- **EXERCISE REQUIREMENTS**
Go through the listing below and show each line that has the word "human".

- **DATA SHOWN**
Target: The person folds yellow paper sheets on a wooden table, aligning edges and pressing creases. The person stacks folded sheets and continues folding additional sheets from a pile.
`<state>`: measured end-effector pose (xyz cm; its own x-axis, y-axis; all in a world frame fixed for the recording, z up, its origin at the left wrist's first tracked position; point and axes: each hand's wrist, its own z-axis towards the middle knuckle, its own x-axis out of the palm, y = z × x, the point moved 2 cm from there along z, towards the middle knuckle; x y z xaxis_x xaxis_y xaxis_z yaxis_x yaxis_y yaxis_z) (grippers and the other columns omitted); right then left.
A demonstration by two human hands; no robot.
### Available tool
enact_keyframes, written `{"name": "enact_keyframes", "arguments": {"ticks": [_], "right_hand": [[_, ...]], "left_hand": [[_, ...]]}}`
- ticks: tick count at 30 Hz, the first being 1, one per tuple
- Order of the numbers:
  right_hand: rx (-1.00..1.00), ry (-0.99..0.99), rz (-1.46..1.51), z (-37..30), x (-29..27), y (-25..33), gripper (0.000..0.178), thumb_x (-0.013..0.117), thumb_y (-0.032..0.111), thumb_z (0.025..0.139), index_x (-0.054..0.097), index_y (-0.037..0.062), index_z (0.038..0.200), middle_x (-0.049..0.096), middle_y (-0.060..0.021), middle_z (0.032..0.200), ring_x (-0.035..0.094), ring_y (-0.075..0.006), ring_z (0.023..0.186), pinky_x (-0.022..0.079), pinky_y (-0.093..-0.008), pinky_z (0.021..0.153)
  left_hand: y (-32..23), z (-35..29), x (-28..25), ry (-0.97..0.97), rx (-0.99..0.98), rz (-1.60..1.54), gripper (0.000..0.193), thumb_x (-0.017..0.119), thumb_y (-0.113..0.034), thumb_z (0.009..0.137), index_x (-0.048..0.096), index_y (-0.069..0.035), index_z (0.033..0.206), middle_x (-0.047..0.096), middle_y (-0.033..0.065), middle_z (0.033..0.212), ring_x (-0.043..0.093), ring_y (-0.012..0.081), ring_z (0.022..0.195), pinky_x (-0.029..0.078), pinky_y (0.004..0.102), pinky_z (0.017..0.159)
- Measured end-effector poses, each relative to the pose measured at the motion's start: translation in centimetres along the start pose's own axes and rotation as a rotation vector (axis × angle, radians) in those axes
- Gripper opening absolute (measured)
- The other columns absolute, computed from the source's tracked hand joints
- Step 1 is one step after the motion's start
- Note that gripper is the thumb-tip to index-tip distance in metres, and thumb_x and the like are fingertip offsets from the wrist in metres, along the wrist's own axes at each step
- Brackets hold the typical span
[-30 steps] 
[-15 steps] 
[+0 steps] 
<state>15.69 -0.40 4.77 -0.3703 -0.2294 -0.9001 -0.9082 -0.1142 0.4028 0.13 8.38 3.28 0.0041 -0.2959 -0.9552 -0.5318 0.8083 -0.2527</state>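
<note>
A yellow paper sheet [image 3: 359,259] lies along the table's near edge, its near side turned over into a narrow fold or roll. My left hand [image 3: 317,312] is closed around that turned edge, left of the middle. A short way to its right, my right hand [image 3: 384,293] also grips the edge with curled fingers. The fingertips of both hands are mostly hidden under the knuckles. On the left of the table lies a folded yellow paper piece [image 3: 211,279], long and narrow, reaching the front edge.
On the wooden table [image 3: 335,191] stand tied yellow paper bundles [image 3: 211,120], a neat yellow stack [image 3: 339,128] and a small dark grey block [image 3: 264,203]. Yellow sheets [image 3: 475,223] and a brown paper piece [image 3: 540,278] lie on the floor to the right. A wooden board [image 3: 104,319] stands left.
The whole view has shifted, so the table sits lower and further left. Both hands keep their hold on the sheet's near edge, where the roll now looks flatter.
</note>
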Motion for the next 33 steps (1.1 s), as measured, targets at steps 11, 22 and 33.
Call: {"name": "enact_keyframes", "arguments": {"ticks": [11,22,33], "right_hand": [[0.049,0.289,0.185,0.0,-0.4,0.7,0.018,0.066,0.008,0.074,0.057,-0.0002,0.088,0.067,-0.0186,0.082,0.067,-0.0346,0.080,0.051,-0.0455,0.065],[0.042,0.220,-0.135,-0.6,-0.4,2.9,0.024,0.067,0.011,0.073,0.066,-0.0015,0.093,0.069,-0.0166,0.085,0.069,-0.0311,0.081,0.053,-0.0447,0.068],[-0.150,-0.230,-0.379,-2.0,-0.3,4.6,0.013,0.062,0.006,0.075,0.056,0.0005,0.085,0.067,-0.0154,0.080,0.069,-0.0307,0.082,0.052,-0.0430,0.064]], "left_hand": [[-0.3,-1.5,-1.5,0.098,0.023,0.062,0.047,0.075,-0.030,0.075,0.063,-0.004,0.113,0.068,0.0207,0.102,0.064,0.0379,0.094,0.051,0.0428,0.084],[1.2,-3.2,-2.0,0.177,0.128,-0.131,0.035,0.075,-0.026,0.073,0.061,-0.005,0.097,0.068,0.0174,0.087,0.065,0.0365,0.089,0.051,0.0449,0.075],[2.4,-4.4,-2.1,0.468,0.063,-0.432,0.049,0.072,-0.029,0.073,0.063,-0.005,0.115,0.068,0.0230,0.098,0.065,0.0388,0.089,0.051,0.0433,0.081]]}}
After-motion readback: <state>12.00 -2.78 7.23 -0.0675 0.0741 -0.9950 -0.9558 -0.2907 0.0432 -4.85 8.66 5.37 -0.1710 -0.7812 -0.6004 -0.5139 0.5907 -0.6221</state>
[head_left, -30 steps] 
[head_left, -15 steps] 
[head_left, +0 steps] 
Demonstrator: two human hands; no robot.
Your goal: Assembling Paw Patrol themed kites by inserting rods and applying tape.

- **EXERCISE SOLUTION**
A demonstration by two human hands; no robot.
Demonstrator: two human hands; no robot.

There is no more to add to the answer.